The companies had already settled with the US Department of Justice (DoJ) last year over the same issue, where it had been found that they had illegally agreed not to poach each other's employees. However, five of the employees involved in that case filed a class action lawsuit against the firms, saying the arrangement had suppressed their wages and job mobility.

On Wednesday, San Jose district judge Lucy Koh rejected attempts by the companies — Apple, Google, Adobe, Intel, Intuit, Pixar and Lucasfilm — to have the case thrown out, although she did dismiss one of the claims in the case, which had to do with Californian employment law.

Each of the companies was either under the control of Steve Jobs or shared a board member with Apple during the period in question, between 2005 and 2007. The plaintiffs say the companies had set up a web of bilateral agreements banning 'cold call' poaching attempts, which is what the DoJ had already found.

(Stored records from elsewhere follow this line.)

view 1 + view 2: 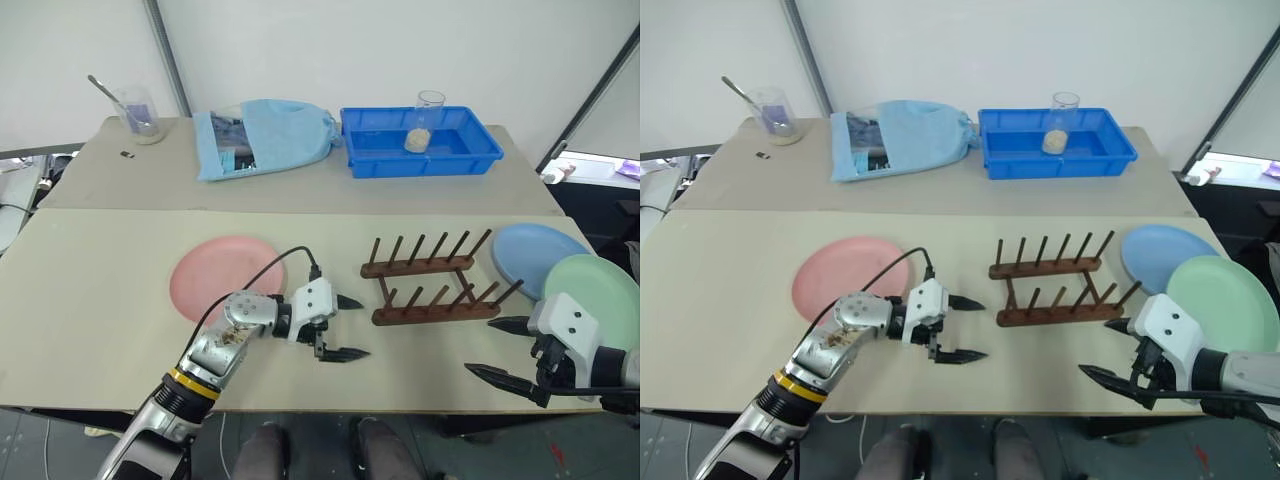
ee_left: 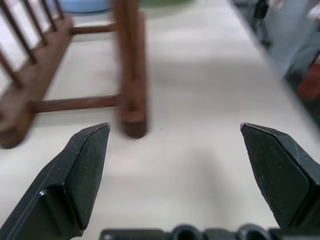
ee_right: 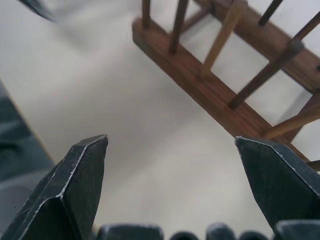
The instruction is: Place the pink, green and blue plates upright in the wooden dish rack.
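So the wooden dish rack [image 1: 432, 280] sits empty mid-frame — pink plate [image 1: 222, 277] flat at its left, blue plate [image 1: 535, 255] and green plate [image 1: 594, 297] flat at right. Left gripper [image 1: 347, 327] and right gripper [image 1: 505, 349] both gape wide, holding nothing — flanking the rack low in frame.

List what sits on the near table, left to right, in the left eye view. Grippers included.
pink plate → left gripper → wooden dish rack → right gripper → green plate. Blue plate overlaps rack and green plate in x, so left out.
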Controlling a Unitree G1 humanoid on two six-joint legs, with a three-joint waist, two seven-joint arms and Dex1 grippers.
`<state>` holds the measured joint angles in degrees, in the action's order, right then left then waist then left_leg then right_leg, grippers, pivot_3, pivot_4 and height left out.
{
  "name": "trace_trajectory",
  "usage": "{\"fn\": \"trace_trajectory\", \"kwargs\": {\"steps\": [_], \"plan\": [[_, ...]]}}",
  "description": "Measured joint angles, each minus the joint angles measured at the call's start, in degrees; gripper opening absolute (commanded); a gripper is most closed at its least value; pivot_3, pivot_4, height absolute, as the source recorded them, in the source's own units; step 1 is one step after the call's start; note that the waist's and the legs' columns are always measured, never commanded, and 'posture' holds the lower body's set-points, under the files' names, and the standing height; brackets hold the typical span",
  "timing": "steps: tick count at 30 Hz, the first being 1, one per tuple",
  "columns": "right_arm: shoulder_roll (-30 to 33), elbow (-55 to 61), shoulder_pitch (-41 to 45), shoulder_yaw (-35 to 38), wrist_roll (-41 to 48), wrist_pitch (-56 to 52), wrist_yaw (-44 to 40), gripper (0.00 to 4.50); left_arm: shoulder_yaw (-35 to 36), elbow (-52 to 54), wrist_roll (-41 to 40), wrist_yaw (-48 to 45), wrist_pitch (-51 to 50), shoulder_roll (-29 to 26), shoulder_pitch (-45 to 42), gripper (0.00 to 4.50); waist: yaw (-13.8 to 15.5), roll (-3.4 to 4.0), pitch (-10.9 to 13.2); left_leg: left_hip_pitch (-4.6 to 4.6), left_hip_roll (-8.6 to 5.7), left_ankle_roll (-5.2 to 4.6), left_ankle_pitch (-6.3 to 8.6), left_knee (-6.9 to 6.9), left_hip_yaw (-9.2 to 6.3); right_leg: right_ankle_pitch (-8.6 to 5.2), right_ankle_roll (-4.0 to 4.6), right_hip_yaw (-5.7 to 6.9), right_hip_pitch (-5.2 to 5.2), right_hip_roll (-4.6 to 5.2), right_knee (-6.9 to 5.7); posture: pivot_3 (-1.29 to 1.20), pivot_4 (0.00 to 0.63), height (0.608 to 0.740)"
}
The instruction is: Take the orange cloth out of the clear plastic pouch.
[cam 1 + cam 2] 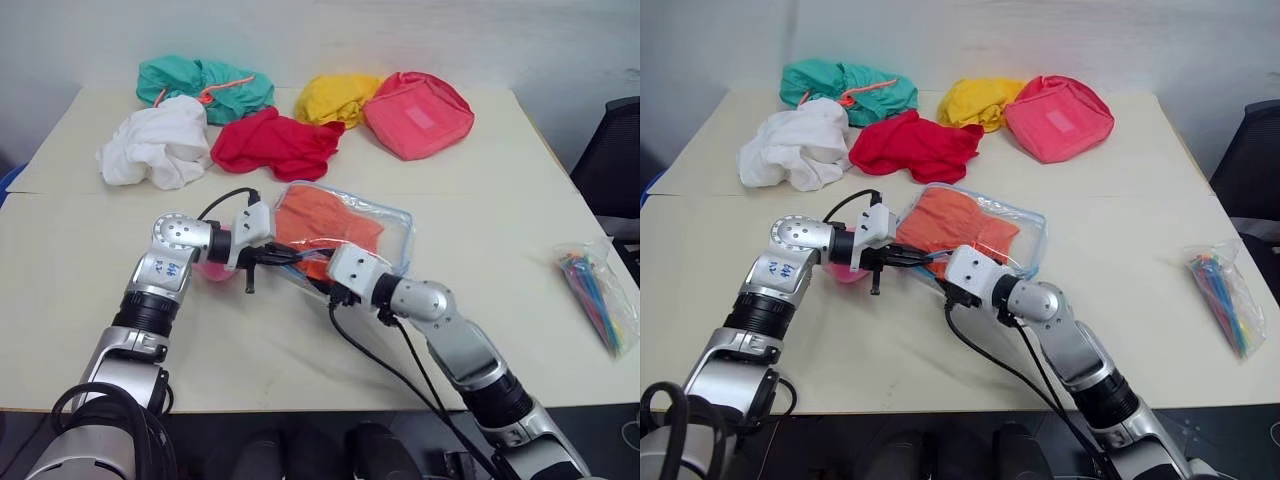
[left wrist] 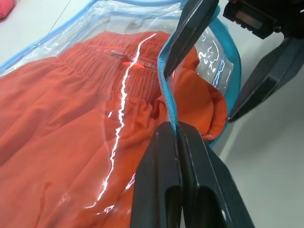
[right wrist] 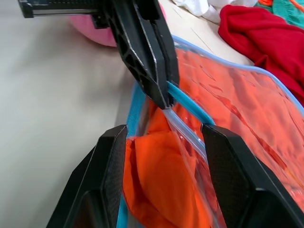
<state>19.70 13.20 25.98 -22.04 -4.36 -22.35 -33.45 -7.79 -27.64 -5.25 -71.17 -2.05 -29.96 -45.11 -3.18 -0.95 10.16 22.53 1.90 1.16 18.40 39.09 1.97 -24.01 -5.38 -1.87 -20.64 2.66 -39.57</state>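
Beige table (image 1: pixel 300 340), mid-centre: pouch (image 1: pixel 395 225) lying flat, orange cloth (image 1: pixel 320 222) inside, a fold bulging at its open near end. My left gripper (image 2: pixel 176 130), pressed together, pinches the pouch's blue trim; my right gripper (image 3: pixel 164 137) is spread either side of that fold. Far edge: white cloth (image 1: pixel 155 145), red cloth (image 1: pixel 275 143), yellow cloth (image 1: pixel 335 97).

Clear plastic pouch (image 1: pixel 392 222): flat, rectangular, rounded corners, light blue zipper trim. Lies on the table just in front of the red cloth, its near edge lifted and its mouth parted at that end. Orange cloth (image 1: pixel 325 222): bright orange, wrinkled, with a gathered band visible through the plastic. Fills most of the pouch; one fold bulges at the open mouth, still inside.
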Motion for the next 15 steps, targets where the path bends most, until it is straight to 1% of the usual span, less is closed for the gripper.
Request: {"fn": "trace_trajectory", "kwargs": {"steps": [2, 5, 8, 14, 15], "plan": [[0.21, 0.00, 0.00, -0.07, -0.31, -0.10, -0.14, 2.56, 0.00, 0.00, 0.00, 0.30, 0.17, 0.01, 0.43, 0.00, -0.01, 0.00, 0.00, 0.00, 0.00, 0.00, 0.00, -0.01, 0.00, 0.00, 0.00, 0.00, -0.01, 0.00, 0.00, 0.00, 0.150, 0.740], [2.53, -0.36, 0.02, -0.34, -2.88, 1.87, -0.18, 2.56, -0.04, 0.00, 0.00, 0.50, 0.19, 0.01, 0.49, 0.00, -0.01, 0.00, 0.00, 0.00, 0.00, 0.00, 0.00, -0.01, 0.00, 0.00, 0.00, 0.00, 0.00, 0.00, 0.01, 0.00, 0.150, 0.740], [3.38, -1.02, -0.03, -0.35, -4.21, 2.85, -0.41, 2.56, -0.04, 0.00, 0.00, 0.60, 0.17, 0.01, 0.79, 0.00, -0.01, 0.00, 0.00, 0.00, 0.00, 0.00, 0.00, -0.01, 0.00, 0.00, 0.00, 0.00, 0.00, 0.00, 0.00, 0.00, 0.150, 0.740], [3.65, 0.44, -0.83, -0.11, -4.26, 0.05, -2.07, 2.56, -0.04, 0.00, 0.00, 0.82, 0.12, 0.02, 0.90, 0.00, 0.00, 0.00, 0.00, 0.00, 0.00, 0.00, 0.00, -0.01, 0.00, 0.00, 0.00, 0.00, 0.00, 0.00, -0.01, 0.00, 0.150, 0.740], [4.05, 1.00, -1.15, -0.05, -3.99, -0.33, -2.70, 2.38, -0.04, 0.01, -0.01, 0.95, 0.13, 0.04, 0.90, 0.00, 0.01, 0.00, 0.00, 0.00, 0.00, 0.00, 0.00, -0.01, 0.00, 0.00, 0.00, 0.00, 0.00, 0.00, 0.00, 0.00, 0.150, 0.740]]}}
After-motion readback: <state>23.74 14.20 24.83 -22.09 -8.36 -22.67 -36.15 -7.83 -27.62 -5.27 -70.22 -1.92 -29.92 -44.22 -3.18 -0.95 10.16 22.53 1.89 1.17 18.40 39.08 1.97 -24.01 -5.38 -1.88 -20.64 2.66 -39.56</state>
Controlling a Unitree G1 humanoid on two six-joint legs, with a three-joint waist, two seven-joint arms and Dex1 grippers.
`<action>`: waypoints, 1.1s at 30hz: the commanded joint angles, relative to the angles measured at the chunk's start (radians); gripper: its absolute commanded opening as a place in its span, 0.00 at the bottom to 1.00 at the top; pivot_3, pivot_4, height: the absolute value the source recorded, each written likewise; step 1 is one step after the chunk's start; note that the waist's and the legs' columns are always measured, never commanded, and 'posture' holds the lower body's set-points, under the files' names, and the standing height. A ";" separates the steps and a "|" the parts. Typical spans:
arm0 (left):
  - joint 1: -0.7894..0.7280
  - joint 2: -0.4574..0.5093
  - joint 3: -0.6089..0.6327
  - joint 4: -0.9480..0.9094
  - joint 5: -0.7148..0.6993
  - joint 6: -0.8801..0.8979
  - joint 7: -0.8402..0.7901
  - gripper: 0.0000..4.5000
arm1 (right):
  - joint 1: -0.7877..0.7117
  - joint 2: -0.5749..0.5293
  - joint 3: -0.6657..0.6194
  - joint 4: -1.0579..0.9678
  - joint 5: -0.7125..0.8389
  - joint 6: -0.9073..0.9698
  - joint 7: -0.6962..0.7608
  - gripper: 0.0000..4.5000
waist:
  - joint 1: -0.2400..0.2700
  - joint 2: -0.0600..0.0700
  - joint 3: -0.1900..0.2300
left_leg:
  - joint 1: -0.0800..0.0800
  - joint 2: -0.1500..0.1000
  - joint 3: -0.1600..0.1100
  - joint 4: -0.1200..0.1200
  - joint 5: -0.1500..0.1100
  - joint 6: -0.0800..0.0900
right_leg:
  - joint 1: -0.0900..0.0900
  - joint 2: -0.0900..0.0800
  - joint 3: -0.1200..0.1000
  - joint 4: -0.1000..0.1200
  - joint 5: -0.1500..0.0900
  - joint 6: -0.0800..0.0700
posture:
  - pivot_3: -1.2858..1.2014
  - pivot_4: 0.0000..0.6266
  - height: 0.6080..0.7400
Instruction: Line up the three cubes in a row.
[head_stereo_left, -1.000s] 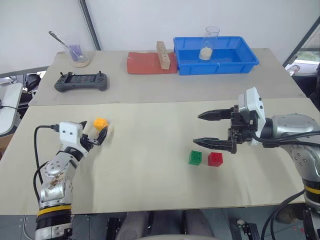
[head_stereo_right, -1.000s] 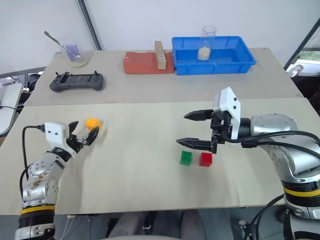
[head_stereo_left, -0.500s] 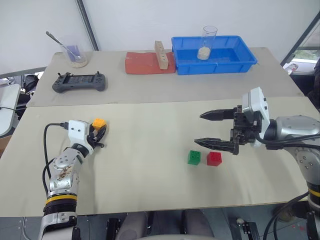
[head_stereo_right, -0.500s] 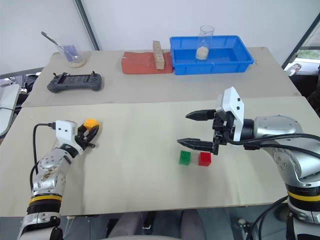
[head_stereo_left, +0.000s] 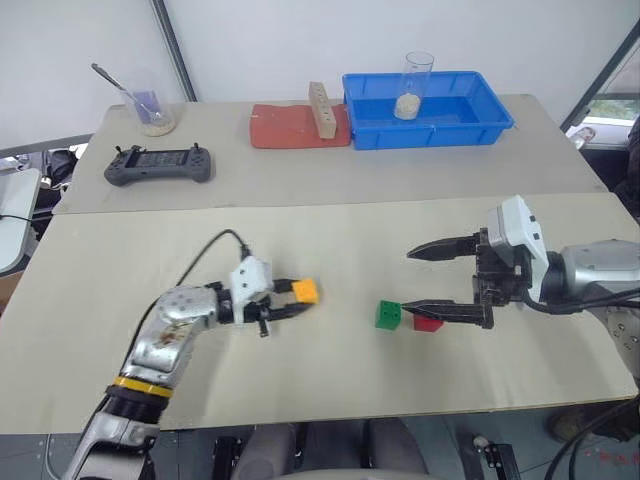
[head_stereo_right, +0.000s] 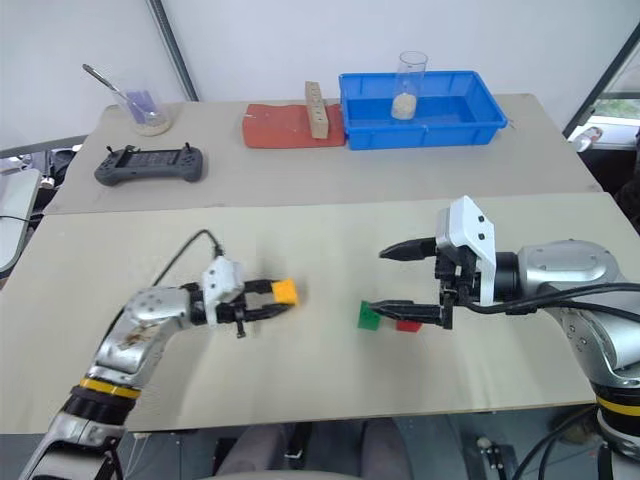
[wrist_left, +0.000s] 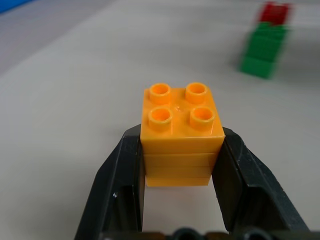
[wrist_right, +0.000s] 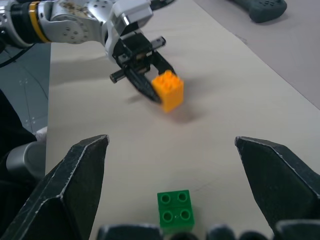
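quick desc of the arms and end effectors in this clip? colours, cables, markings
Both arms are silver-grey metal. The left arm has a yellow-and-black band near its base and a black cable looping to a white box at the wrist. The left end effector and right end effector each have two tapered black fingers. The right arm also carries a white wrist box.

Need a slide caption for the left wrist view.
Left hand shut on the orange-yellow cube, green cube and red cube ahead.

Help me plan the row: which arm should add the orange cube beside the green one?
Left: its gripper already grips the orange cube, facing the green cube. The right gripper is open.
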 joint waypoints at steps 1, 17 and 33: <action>-0.063 -0.036 -0.074 0.059 0.017 -0.068 -0.093 0.30 | 0.008 -0.021 -0.040 -0.028 0.003 -0.024 0.013 1.00 | -0.001 0.000 0.000 | 0.000 0.000 0.000 0.000 0.000 0.000 | 0.000 0.000 0.000 0.000 0.000 0.000 | 0.52 0.24 1.00; -0.224 -0.172 -0.139 0.415 0.111 -0.284 -0.159 0.30 | 0.060 -0.021 -0.083 -0.061 0.014 -0.011 -0.031 1.00 | 0.001 -0.001 0.000 | 0.000 0.000 0.000 0.002 0.000 0.000 | 0.001 0.000 -0.001 0.001 0.000 0.000 | 0.52 0.24 1.00; -0.237 -0.196 -0.141 0.448 0.122 -0.291 -0.178 0.99 | 0.053 -0.019 -0.077 -0.054 0.013 -0.011 -0.039 1.00 | 0.001 -0.001 0.000 | 0.000 0.000 0.000 0.002 0.000 0.000 | 0.001 0.001 -0.001 0.001 0.000 0.000 | 0.52 0.24 1.00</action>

The defendants tried to argue that the plaintiffs had failed to demonstrate an active, overarching conspiracy. Koh disagreed.

"The fact that all six identical bilateral agreements were reached in secrecy among seven defendants in a span of two years suggests that these agreements resulted from collusion, and not from coincidence," Koh said in her ruling, adding that the plaintiffs' allegations were plausible.

In court filings released at the start of this year, a 2007 email conversation between Jobs and Google's then-chief executive, Eric Schmidt, came to light.

"I would be very pleased if your recruiting department would stop doing this," Jobs had written after Google tried to poach an Apple engineer. Google apologised and promised to fire the recruiter.